Stored data entries:
= = = = = = =
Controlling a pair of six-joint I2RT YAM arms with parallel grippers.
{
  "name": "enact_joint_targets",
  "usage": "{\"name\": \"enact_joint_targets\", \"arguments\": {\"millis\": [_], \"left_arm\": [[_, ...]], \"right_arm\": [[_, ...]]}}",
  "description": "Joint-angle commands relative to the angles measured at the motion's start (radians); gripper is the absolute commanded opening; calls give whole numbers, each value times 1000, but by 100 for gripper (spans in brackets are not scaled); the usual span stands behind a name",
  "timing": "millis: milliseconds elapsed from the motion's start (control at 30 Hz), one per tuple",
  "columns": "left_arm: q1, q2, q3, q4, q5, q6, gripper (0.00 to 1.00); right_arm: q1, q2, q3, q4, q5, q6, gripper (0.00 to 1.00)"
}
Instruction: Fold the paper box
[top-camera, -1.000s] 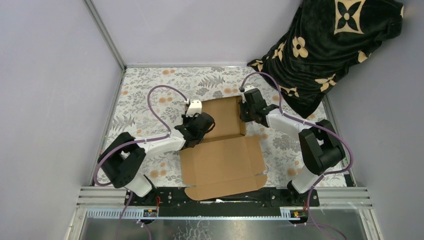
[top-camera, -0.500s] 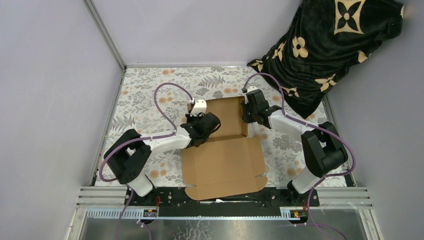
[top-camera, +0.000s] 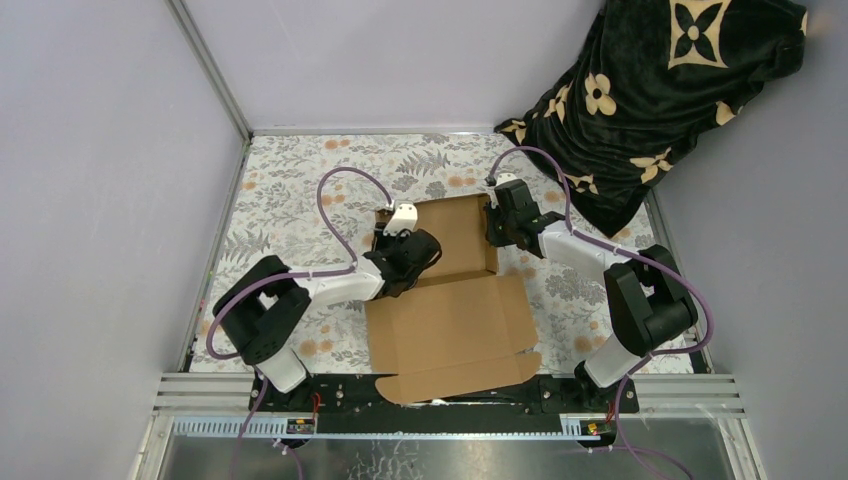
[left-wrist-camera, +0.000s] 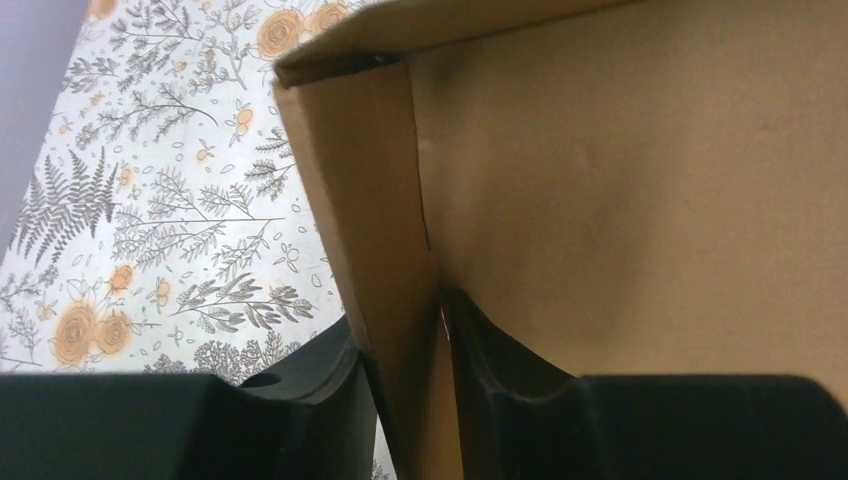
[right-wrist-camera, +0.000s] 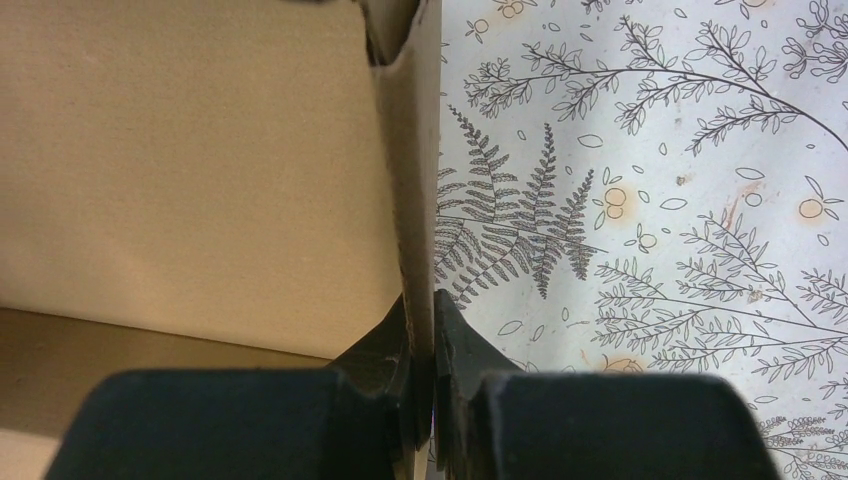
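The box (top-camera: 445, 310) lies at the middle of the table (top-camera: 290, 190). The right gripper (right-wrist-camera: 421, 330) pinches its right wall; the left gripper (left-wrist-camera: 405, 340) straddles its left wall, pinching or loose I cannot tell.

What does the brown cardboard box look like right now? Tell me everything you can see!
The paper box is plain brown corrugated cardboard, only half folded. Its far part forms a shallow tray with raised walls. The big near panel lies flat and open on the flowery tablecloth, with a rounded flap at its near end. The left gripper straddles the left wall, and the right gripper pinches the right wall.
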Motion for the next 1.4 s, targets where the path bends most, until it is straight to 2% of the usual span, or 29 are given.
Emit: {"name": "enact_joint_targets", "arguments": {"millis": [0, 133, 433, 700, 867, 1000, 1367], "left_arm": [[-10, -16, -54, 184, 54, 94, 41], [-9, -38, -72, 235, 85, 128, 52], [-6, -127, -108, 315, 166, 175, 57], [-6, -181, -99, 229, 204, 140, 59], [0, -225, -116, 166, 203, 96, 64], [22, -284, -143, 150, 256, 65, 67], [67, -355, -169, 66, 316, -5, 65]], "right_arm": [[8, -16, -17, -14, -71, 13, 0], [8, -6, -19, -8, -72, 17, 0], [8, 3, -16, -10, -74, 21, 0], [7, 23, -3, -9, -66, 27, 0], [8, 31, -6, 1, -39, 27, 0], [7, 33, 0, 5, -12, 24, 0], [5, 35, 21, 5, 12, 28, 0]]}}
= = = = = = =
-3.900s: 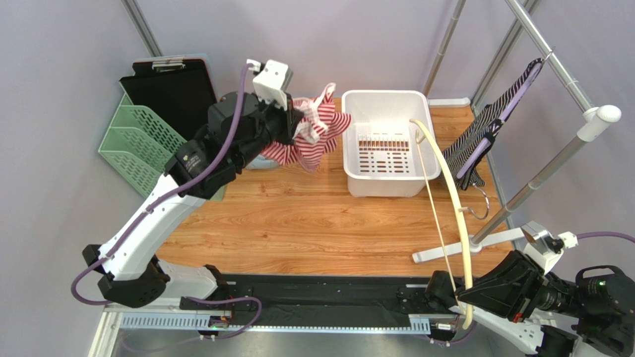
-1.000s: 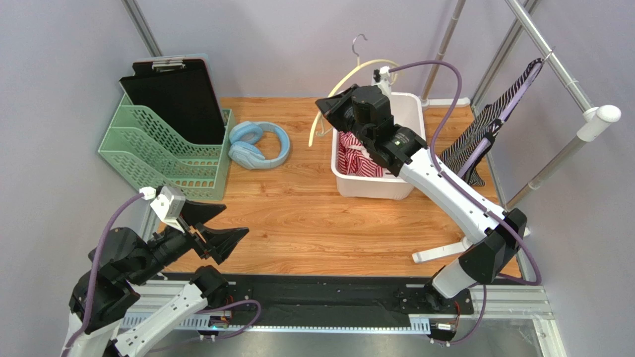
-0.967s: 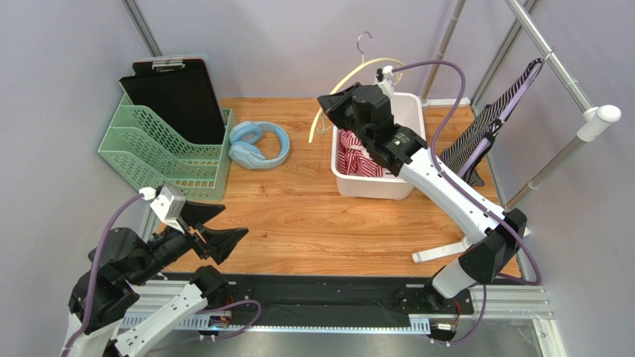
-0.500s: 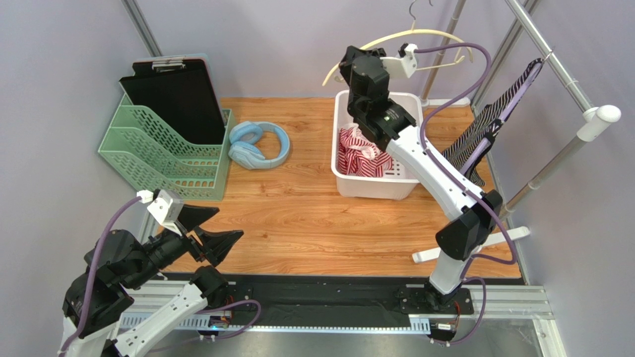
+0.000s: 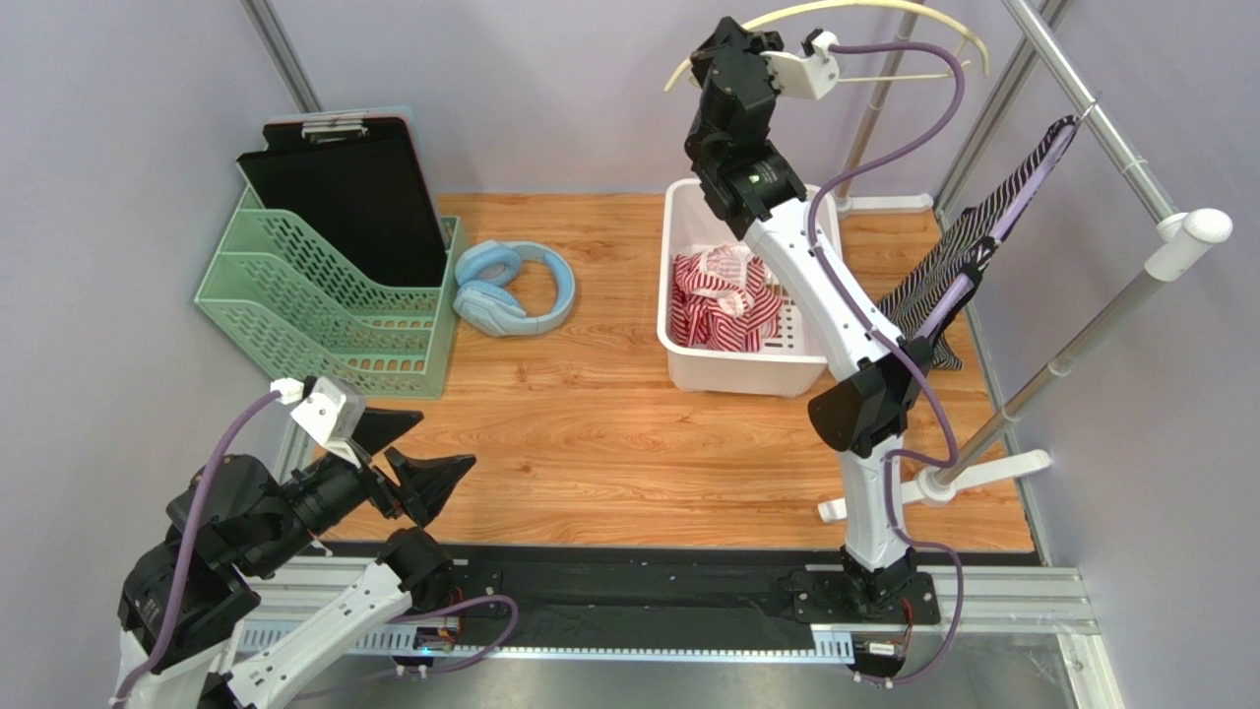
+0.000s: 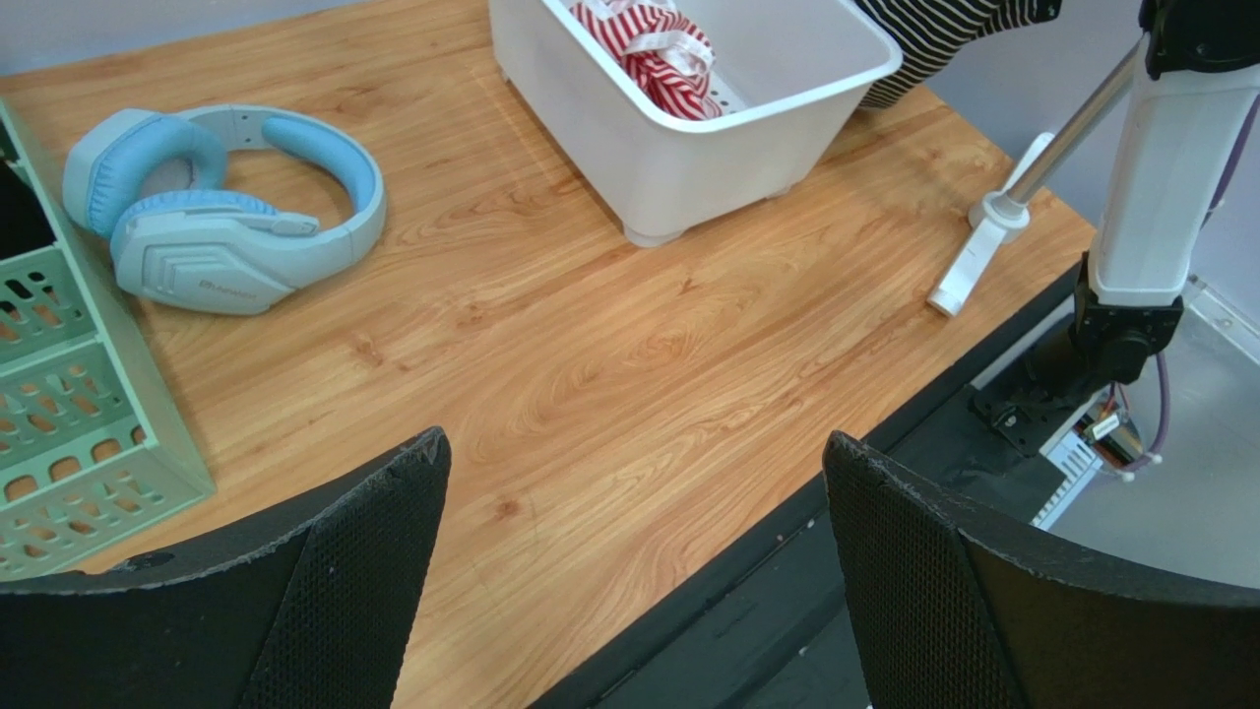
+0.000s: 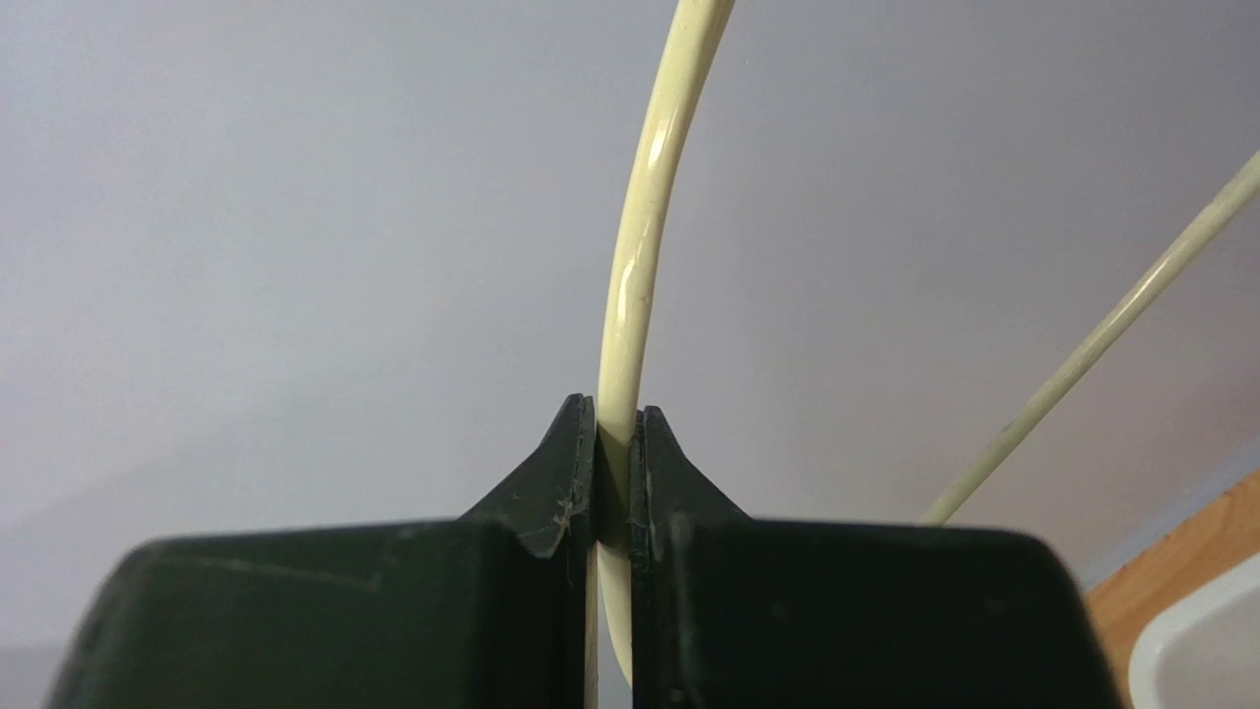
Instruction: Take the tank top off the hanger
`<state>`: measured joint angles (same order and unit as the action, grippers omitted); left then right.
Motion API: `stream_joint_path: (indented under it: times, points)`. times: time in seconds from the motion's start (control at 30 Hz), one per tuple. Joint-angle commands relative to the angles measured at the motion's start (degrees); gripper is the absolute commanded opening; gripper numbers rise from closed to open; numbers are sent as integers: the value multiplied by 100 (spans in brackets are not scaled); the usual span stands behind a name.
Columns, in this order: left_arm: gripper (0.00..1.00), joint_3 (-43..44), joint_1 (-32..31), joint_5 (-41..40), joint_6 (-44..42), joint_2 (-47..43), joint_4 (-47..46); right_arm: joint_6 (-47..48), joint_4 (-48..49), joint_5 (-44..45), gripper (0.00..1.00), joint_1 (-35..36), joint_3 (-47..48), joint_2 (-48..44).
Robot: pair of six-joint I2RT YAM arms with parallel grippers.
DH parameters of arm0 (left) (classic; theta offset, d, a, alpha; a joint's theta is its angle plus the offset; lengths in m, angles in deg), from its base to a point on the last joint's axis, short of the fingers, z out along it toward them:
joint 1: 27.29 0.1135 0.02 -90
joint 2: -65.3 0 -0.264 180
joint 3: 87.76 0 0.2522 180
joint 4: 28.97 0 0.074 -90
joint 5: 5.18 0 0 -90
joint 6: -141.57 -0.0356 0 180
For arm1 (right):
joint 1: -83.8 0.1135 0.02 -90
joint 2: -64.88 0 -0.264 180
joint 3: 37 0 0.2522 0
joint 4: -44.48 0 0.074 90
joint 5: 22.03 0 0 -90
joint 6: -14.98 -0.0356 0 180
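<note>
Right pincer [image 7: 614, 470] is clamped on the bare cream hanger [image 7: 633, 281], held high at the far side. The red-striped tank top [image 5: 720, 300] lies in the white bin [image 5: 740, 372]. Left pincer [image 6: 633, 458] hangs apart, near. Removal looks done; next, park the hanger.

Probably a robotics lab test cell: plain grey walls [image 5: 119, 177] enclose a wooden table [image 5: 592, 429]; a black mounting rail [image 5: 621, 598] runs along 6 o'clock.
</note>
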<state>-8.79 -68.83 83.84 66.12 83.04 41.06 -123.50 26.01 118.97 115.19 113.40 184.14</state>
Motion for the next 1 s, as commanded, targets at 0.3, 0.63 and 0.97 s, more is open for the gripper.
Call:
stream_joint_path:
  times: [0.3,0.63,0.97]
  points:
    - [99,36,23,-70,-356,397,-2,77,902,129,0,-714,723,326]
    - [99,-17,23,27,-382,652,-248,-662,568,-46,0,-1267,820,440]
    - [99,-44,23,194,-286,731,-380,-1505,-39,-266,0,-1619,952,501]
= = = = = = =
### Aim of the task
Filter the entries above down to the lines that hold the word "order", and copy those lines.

### Task answer
`<state>`: measured joint angles (same order and unit as the action, grippers omitted); left then right.
Columns, in this order: left_arm: gripper (0.00..1.00), joint_3 (-43..44), joint_1 (-32..31), joint_5 (-41..40), joint_6 (-44..42), joint_2 (-47..43), joint_4 (-47..46); right_arm: joint_6 (-47..48), joint_4 (-48..49), joint_5 (-44..45), gripper (0.00..1.00), joint_1 (-35..36), joint_3 (-47..48), joint_2 (-48..44).

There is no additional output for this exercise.